D’autres questions, épineuses, sont au centre de la réflexion actuelle des équipes en INSPé comme celle des UFR, ce, dans la mesure où les informations transmises actuellement indiquent que les étudiants de Master MEEEF en 2eme année devraient exercer en établissement, pour un 1/3 de leur temps, en qualité de responsable d’enseignement, sous contrat public. Comment peuvent être travaillés, élaborés, pensés, calibrés les viviers de populations d’étudiants en établissement sans connaître la manière dont ces viviers, via le rectorat, seront pensés ? Comment la nature et les volumes des stages qui vient l’accompagnement à professionnalisation devront être ventilés sur les quatre semestres du master MEEF ? Comment les parcours de formation, depuis la préprofessionnalisation en UFR jusqu’à l’obtention du master MEEF, prépareront et aux maîtrises disciplinaires et aux aspects plus transversaux des métiers en éducation ? Y aura-t-il équité d’accès aux métiers de l’éducation pour tous, telle que la loi la garantit par principe ? Comment élaborer, en urgence, des maquettes de sans penser le parcours entier de formation aux métiers de l’éducation  de la L2 au M2 ? Comment les 30 % de personnels exerçants dans les EPLE seront intégrés aux formations ? Il est indispensable d’inscrire la mise en œuvre de cette réforme dans un calendrier national de suivi et de concertation, en adéquation avec les comités de suivi LMD. La formation des enseignants s’inscrit dans un continuum licence — master prolongé par la formation continue.

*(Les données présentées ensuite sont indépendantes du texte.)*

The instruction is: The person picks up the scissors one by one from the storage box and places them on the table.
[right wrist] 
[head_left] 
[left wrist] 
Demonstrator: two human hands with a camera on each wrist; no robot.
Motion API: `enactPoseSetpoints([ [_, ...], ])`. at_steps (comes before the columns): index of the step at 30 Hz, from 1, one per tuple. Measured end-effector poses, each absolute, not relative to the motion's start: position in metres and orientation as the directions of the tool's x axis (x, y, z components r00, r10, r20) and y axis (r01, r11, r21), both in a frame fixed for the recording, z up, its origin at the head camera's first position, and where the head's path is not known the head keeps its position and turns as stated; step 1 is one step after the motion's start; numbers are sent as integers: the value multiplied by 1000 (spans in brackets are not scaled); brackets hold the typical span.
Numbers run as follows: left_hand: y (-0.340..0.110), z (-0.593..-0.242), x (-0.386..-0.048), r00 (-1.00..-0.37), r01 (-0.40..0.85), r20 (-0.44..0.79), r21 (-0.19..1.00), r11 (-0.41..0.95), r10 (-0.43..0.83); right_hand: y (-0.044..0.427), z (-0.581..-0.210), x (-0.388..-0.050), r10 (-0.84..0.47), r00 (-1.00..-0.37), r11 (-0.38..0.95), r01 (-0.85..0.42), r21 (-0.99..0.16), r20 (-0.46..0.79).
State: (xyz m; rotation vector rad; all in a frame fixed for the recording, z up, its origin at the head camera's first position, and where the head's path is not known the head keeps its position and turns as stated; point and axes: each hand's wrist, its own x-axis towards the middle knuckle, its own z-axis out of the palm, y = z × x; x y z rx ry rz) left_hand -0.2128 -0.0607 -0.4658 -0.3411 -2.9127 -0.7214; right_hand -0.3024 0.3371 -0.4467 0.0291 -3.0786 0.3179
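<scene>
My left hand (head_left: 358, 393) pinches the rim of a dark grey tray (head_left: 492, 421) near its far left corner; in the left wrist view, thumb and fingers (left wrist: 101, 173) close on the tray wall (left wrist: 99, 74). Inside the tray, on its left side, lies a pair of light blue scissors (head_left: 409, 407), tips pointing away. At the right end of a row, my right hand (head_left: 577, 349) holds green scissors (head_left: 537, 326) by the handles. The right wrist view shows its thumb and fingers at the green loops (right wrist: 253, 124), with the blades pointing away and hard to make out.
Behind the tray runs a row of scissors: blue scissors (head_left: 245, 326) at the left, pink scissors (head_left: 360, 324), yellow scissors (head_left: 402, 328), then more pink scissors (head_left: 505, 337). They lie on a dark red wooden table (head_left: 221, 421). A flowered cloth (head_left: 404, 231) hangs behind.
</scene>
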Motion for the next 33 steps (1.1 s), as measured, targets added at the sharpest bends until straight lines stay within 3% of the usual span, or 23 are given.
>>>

On s’en aperçoit, plusieurs questions obligent à des précisions nationales actuellement manquantes. Les mises en œuvre locales, parce qu’ajustés à chaque territoire, doivent précéder le déploiement national, au risque de rendre l’aventure hasardeuse, voire dangereuse, pour es personnels en charge de cette refonte, personnels déjà fort impactés dans leurs conditions de travail depuis de trop nombreuses années.

Ainsi, au-delà des discussions sur les transformations profondes qu’induisent ces réformes, il est nécessaire de surseoir d’un an au moins la mise en œuvre de la démarche.